Tony Dutzik is senior policy analyst with Frontier Group and co-author of a recent report on shifting transportation habits.
Members of the Millennial generation drive less than they did a decade ago. That much is clear. But are Millennials driving less simply because of the economy? Or are they driving less by choice, because of changing values or changing technologies?
The answer to that question matters. If the factors driving the Millennials to drive less are lasting, then America can probably afford to spend far less on new highway capacity in the years to come, freeing up resources for other long-neglected transportation priorities.
A 2012 study [PDF] by researchers at UCLA that is just now making it into broader discussion (see this piece from the Atlantic Cities last week) sheds some light on the subject -- though not necessarily for the reasons that are gaining the most attention.
The UCLA study analyzes data from the National Household Travel Survey (NHTS) -- which was last conducted in 2009 -- to investigate how various economic, demographic and other factors influenced people’s travel behavior.

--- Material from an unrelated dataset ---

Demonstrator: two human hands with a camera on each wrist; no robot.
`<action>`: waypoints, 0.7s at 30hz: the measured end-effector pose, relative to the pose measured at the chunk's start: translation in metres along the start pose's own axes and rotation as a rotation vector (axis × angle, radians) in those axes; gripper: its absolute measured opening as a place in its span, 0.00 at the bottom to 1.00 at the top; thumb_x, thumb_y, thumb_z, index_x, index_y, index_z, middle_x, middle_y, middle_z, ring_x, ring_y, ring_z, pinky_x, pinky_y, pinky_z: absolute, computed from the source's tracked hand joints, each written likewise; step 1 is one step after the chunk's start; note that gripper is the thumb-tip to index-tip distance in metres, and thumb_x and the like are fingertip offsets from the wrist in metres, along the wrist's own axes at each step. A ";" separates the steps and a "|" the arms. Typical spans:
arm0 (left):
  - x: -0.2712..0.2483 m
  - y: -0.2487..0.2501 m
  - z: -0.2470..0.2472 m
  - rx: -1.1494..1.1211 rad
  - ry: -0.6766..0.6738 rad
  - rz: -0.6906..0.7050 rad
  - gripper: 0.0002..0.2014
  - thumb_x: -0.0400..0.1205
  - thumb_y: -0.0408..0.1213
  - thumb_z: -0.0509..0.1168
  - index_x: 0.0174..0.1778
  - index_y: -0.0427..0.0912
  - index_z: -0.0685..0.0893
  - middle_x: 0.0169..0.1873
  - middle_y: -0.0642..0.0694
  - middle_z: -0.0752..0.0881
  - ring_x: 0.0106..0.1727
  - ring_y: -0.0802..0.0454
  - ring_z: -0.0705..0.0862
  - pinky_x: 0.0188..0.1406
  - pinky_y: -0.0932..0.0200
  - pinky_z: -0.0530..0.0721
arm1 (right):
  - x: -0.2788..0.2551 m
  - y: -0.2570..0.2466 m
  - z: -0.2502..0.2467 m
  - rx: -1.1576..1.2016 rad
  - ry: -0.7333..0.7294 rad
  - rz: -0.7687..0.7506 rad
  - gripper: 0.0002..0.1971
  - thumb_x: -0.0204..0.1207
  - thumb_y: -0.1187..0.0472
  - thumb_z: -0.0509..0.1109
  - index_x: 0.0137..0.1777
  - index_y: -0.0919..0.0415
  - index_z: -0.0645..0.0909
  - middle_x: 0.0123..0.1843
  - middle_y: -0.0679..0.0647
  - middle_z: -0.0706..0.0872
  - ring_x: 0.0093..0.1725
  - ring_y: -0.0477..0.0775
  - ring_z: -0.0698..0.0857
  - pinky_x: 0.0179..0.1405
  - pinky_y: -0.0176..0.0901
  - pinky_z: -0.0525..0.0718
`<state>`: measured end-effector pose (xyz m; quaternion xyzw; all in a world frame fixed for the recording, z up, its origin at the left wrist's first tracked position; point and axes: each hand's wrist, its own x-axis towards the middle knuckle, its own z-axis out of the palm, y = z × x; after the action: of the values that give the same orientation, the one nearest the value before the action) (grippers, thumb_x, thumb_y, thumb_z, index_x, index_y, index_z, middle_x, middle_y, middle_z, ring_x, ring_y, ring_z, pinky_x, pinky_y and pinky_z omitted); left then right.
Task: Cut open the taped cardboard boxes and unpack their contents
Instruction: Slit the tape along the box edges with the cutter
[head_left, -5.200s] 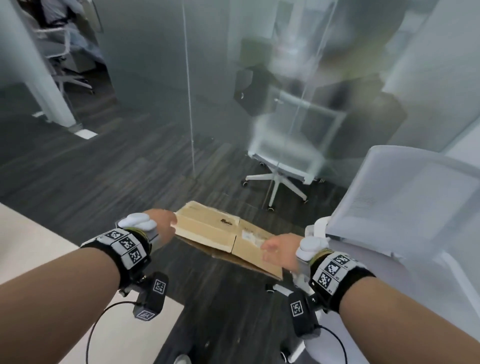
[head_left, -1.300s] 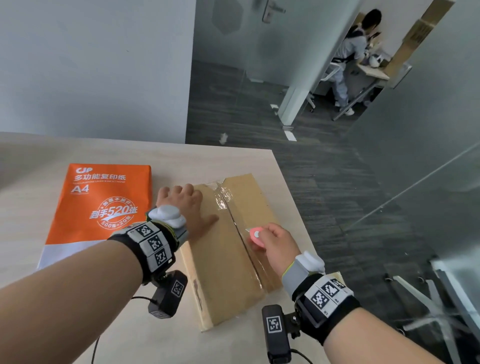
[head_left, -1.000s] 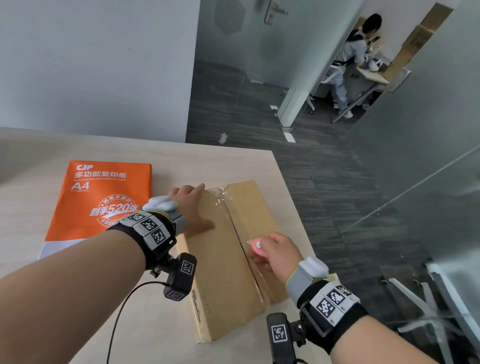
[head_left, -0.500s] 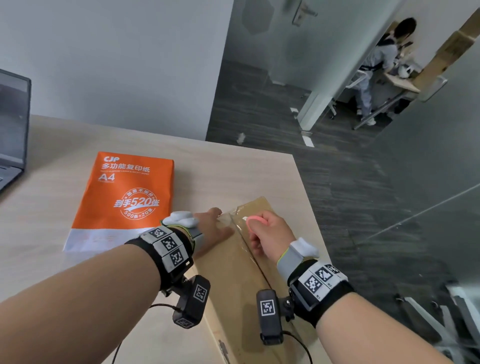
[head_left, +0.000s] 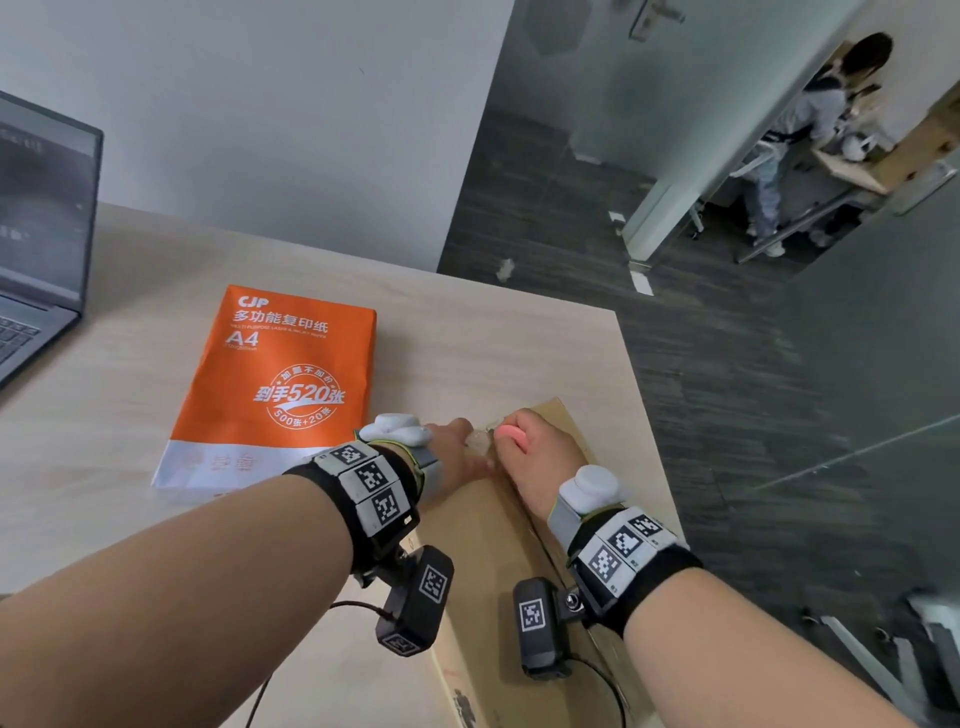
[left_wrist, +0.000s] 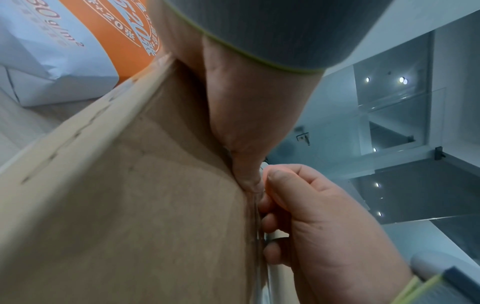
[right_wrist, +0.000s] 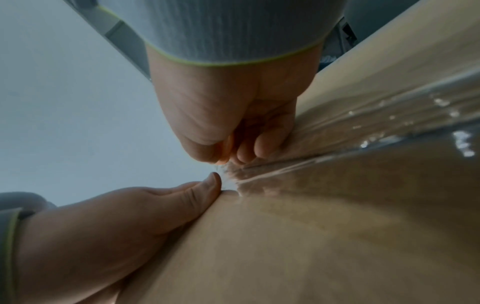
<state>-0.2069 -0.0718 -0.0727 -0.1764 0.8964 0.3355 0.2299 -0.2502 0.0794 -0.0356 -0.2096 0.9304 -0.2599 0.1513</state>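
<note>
A flat brown cardboard box lies on the wooden table near its right edge, with clear tape along the centre seam. My right hand curls round a small pink cutter, held down at the far end of the seam. Its blade is hidden by the fingers. My left hand rests flat on the box's left flap, thumb lying straight beside the tape and close to the right hand's fingertips. The left hand's other fingers are hidden behind the wrist.
An orange A4 paper ream lies just left of the box, touching it in the left wrist view. An open laptop stands at the far left. The table's edge runs close by on the right, above dark floor. A person sits beyond the glass wall.
My right hand has carried the pink cutter from the middle of the seam up to its far end. The left hand has stayed pressed on the left flap.
</note>
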 end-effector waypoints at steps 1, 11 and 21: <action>0.001 -0.001 0.000 0.003 -0.006 0.003 0.25 0.80 0.61 0.65 0.65 0.48 0.76 0.52 0.44 0.87 0.52 0.43 0.84 0.58 0.46 0.82 | 0.001 -0.001 0.001 -0.010 -0.007 -0.004 0.07 0.84 0.49 0.63 0.48 0.49 0.79 0.37 0.49 0.86 0.38 0.56 0.84 0.37 0.45 0.80; 0.001 -0.002 -0.005 0.070 -0.028 0.016 0.23 0.82 0.61 0.62 0.64 0.47 0.75 0.46 0.45 0.84 0.47 0.44 0.82 0.49 0.50 0.75 | 0.003 -0.016 0.002 -0.160 -0.049 0.001 0.08 0.86 0.55 0.59 0.48 0.58 0.72 0.39 0.59 0.83 0.38 0.66 0.81 0.37 0.54 0.79; -0.004 0.007 -0.008 0.081 -0.040 -0.022 0.27 0.85 0.60 0.61 0.73 0.45 0.72 0.57 0.39 0.85 0.51 0.42 0.78 0.50 0.53 0.72 | -0.009 -0.020 -0.005 -0.207 -0.100 0.013 0.07 0.86 0.55 0.58 0.48 0.56 0.70 0.30 0.49 0.74 0.30 0.58 0.74 0.27 0.47 0.66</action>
<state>-0.2091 -0.0721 -0.0614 -0.1699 0.9025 0.2998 0.2583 -0.2384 0.0704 -0.0192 -0.2308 0.9449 -0.1508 0.1766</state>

The most important finding, perhaps, is that younger Americans are indeed driving less than previous generations. “All things equal,” the study found, “younger generations appear to (a) travel fewer miles and (b) make fewer trips than was the case for previous generations at the same stage in their lives.” Specifically, they found that young people born in the 1990s traveled 18 percent fewer miles and took 4 percent fewer trips than those born in previous decades. And the data show that while the economy is one important factor, it's not the only factor.

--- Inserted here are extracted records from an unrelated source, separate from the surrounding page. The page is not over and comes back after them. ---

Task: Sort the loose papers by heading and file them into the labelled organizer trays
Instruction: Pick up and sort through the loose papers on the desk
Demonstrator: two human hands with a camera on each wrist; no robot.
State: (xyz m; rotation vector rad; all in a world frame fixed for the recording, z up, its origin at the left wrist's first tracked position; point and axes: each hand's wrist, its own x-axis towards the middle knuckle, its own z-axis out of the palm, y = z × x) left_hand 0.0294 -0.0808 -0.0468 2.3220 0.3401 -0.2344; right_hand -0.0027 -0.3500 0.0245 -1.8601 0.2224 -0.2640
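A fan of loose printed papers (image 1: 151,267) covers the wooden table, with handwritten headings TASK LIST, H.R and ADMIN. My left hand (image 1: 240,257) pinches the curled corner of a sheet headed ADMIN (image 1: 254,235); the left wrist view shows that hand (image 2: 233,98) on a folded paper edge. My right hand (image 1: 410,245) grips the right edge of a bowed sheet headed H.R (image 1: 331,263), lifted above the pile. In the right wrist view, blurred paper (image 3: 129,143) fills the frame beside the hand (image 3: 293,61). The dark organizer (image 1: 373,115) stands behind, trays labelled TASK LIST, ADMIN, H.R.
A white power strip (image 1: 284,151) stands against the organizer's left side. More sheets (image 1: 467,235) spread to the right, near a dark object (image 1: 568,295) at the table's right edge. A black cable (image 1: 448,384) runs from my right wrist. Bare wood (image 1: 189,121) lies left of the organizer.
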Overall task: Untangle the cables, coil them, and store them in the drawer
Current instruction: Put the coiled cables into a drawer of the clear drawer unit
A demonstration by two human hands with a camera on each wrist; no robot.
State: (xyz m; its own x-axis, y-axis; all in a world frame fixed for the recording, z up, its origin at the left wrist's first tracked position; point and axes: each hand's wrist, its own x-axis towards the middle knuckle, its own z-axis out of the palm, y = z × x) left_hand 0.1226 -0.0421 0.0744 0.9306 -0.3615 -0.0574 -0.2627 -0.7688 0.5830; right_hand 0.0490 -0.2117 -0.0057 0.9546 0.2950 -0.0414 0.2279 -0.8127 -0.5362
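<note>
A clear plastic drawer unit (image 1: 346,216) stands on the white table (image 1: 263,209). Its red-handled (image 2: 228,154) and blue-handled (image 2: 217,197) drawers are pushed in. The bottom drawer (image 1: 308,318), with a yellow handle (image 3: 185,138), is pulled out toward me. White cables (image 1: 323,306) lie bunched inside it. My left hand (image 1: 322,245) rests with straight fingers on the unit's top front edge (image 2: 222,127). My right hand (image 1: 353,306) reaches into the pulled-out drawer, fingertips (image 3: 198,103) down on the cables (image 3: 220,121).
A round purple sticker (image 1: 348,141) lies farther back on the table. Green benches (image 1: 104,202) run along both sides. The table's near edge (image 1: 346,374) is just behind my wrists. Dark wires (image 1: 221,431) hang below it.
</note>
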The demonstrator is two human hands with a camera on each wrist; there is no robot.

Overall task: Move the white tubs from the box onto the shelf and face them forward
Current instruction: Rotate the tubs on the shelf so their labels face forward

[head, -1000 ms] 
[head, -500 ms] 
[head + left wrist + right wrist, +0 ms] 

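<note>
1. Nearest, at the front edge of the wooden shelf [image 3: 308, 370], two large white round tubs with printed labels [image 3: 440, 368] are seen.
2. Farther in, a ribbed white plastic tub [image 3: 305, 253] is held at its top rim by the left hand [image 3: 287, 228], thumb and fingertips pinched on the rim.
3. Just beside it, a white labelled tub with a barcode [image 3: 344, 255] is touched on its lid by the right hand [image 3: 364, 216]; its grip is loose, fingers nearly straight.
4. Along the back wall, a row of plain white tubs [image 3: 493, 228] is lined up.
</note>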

That finding should be interpreted with caution since it is based on only a few years’ worth of information about drivers born in the 1990s. Even with that caveat, however, the UCLA study might provide the most direct evidence to date for a generational shift in travel patterns.
The other results of the study, however, are attracting more attention -- especially its conclusion that there is no link between reductions in driving among Millennials and the use of “information and communications technologies."
That’s unfortunate, because the UCLA study uses only one metric -- daily use of the Internet -- to assess how technology use affected travel behavior in 2009. For young people especially, it’s a very limited and possibly outmoded measure.
The 2009 NHTS, on which the study was based, did not include any questions about texting or the use of social media -- both increasingly important means of communication among young people at the time. Two-thirds of all 18- to 29-year-olds were using social media by late 2008, according to data from the Pew Internet and American Life Project (compared to no more than 35 percent of any other age group). By 2010, Pew concluded that text messaging “had become the primary way that teens reach their friends, surpassing face-to-face contact, email, instant messaging and voice calling as the go-to daily communication tool.”
If, therefore, young people were texting or using social media to connect with friends rather than seeing them in person -- something suggested as early as 2010 by surveys such as those run by KRC Research and Zipcar -- the NHTS, and, by extension, the UCLA study, would not have been able to tell us.
Moreover, as the study’s authors note, daily Internet use is correlated with a host of other factors -- including education and income -- that also indicate a greater propensity to travel. They acknowledge that “the apparent relationship between web use and [passenger-miles traveled] may thus actually reflect the effect of income on both web use and travel.”
The study’s findings on the impact of technology are even less useful when one considers the vast changes that have taken place since 2009. Tens of millions of Americans now have access to location-aware, Internet-connected devices that they carry with them 24/7 -- a qualitative difference from the previous reliance on wired home Internet. As my co-author, Phineas Baxandall of U.S. PIRG, and I describe in our recent report, A New Way to Go, those technologies have unleashed a host of new transportation options -- from expanded car-sharing and bike-sharing to real-time transit apps and new models for ride-sharing -- most of which did not exist just four years ago.
The UCLA study is an important reminder that the implications of technology on transportation are complex and don’t always run in one direction. But while the study’s findings of changed travel patterns among Millennials add to the evidence in support of a generational shift in travel behaviors, we still need better information to determine how the advent of the smartphone, social media, and other technological advances of the last several years -- advances that have revolutionized so many corners of American life -- are affecting our transportation choices.